ACTIVITY. Starting at the line below holding "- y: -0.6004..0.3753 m" and stopping at the line holding "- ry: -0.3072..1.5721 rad", print every line exactly, both ends included, and leave the rest out.

DATA.
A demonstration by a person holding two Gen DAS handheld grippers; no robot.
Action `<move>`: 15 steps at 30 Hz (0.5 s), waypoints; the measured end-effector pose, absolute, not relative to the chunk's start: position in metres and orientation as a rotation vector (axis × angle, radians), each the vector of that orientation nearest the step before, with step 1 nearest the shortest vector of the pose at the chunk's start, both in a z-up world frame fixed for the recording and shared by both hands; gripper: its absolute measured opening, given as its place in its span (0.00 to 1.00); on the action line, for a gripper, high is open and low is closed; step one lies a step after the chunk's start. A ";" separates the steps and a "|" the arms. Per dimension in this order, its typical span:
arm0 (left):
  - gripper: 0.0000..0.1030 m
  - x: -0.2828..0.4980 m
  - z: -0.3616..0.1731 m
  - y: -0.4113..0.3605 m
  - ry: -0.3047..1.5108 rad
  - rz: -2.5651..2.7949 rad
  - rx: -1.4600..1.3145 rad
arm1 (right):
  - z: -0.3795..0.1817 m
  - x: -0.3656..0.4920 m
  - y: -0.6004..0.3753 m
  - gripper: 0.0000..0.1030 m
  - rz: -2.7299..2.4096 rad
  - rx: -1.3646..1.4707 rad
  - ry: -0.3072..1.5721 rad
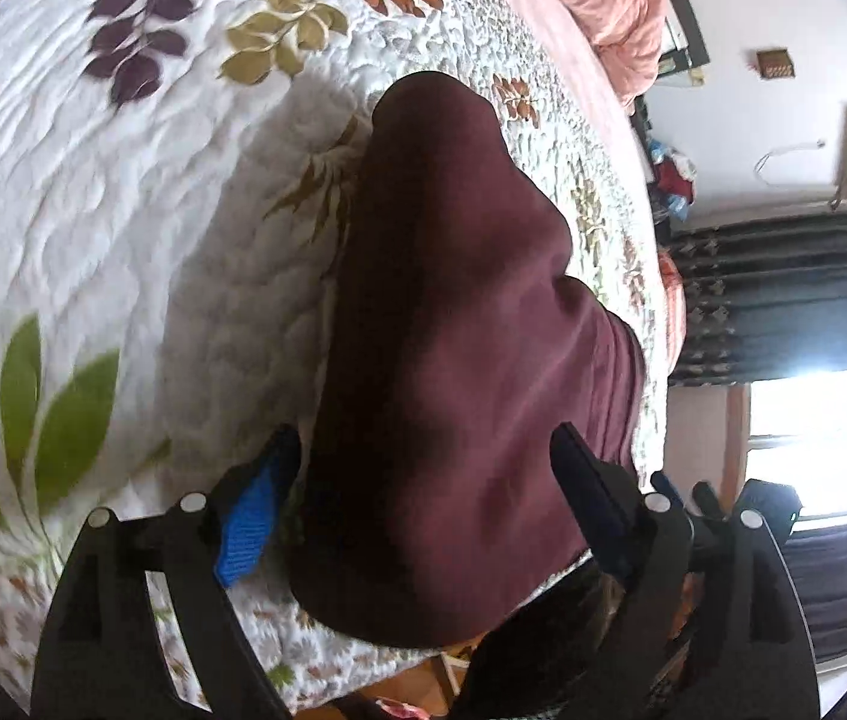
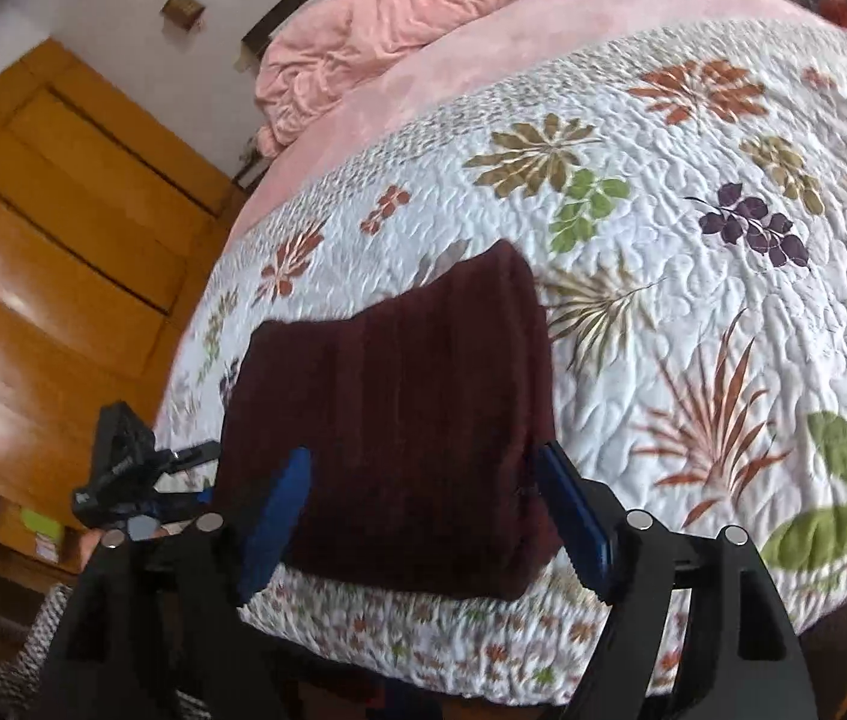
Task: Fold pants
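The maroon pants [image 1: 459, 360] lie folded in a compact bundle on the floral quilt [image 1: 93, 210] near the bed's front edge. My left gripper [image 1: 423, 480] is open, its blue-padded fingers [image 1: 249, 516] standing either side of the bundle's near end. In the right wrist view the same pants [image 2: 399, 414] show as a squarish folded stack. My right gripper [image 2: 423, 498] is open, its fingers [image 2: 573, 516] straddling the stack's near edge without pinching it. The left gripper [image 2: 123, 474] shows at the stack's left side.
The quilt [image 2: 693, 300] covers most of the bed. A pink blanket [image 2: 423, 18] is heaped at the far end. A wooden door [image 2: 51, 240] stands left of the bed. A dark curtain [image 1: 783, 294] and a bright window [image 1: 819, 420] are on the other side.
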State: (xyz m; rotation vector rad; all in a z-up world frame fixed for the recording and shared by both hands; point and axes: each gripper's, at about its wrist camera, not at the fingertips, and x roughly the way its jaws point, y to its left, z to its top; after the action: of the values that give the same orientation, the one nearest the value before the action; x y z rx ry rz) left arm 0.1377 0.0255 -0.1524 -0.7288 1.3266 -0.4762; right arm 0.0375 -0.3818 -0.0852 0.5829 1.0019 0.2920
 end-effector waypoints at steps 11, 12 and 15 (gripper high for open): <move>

EXERCISE RESULT.
  - y: -0.6004..0.3753 m
  - gripper: 0.0000..0.1030 m
  - rz: -2.7299..2.4096 rad
  - rx: -1.3646..1.4707 rad
  - ry: -0.3072..1.5721 rad

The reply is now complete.